The West is very good at looking outside and understanding how we influence each other (some great examples include the biopsychosocial model, the social ecological model from social work theory (shown in the blue and green oval diagram below), and then studies like the Framingham Heart Study which showed how we (and our health and health related behaviors) are all intimately interconnected, and research on the Social Determinants of health which tell us that where we live, who we are connected to, and what access we have to resources and services greatly influences our health outcomes.
On the other hand, the East has been very good at looking inside and understanding human existence with great depth and nuance. The kosa model from the Taittiriya upanisad is used in yoga therapy to better understand the individual across multiple levels (or “sheaths,” which is a more accurate translation of the Sanskrit) and then address dysfunction from the level that’s relevant.
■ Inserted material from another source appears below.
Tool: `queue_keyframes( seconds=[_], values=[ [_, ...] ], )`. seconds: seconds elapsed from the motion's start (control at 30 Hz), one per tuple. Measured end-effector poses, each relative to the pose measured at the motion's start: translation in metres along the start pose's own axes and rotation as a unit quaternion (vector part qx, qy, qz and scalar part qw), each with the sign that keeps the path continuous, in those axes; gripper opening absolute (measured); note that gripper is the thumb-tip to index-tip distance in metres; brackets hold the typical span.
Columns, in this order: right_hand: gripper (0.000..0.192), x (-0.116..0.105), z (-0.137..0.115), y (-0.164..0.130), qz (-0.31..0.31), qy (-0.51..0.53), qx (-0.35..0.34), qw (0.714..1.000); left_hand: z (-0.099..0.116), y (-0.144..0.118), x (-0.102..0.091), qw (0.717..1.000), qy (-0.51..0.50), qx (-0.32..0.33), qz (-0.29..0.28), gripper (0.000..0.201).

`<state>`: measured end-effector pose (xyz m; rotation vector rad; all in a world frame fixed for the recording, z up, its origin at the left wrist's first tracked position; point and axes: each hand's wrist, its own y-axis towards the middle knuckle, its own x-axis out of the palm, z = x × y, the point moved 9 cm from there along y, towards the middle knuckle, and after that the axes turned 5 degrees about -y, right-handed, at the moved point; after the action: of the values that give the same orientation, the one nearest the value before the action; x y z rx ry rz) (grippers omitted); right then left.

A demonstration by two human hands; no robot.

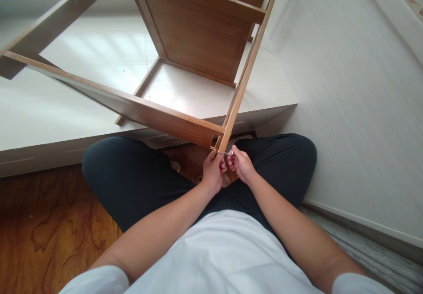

Other models, like the four yogas of the Bhagavad Gita give us insight into personal differences. In fact, world renowned religious scholar Huston Smith has stated that Carl Jung adapted his four main personality types (on which Myers Briggs is based BTW) on the four types of yoga outlined in the Bhagavad Gita – jnana, bhakti, karma, and raja (reflective, affective, active, and meditative).
So why not use the best of both worlds and develop a more complete model to look into what we are as human beings and how we heal? Brett and I put this together to show that the individual is inextricably woven into a multifaceted interconnected system. (Please note that the left side of the model is meant to be embedded in the red circle of “self” on the right side – I probably need to get this professionally graphic designed at some point rather than relying on my remedial power point skills!)
“Locust of control” here means the degree to which people believe that they have control over their health, as opposed to external forces that are beyond their control being the primary drivers of their health. According to the Robert Wood’s Johnson Foundation, up to 70% of that control may be external to ourselves.
Part of the value of yoga practice lies in helping us progressively internalize that locus of control – not just to a superficial understanding of “self,” but to the deepest parts of ourselves, the parts that are less susceptible to change, the parts of the “self” that may touch upon the impervious and the immutable.
People who survive harrowing experiences often do so as a result of a sort of what could be called “spiritual resilience” – they know that there is something deeper at work, that there is a part of themselves that is plugged into God, the source, or a higher power. That kind of understanding is a very deep sense and experience of a truly internalized locus of control.
Sometimes a backache is just a backache and a structural approach will work. But often chronic pain and other conditions are manifestations of things gone awry in other “sheaths” of the system.
If the only tool you have is a hammer, every problem is going to look like a nail. Backaches are not always nails that require hammering, sometimes they are the manifestation of dysfunctional relationships, poor diets, a load of stress from work, grief, anger, a lack of self-actualization. or past traumas. Being able to keep the whole system in mind while addressing particular imbalances at various levels is the key to improving health, and to driving that locus of control deeper and deeper into the kosas.
As yoga professionals, helping people to hold that bigger picture while applying the tools of practice can reduce suffering and help people regain a sense of control. Given that so many people have so many health concerns (to the tune of $3.5T in U.S. health care costs per year) this is some of the most vital and important work that we can do.
A Yoga Influenced Social Ecology model can help us move beyond reductive, mechanistic ideas of what it means to be human and to be healthy. Not all our problems need to be hammered, human beings are more complex and nuanced than that, which means that we need more complex and nuanced ways to think about and to address who we are and how we heal.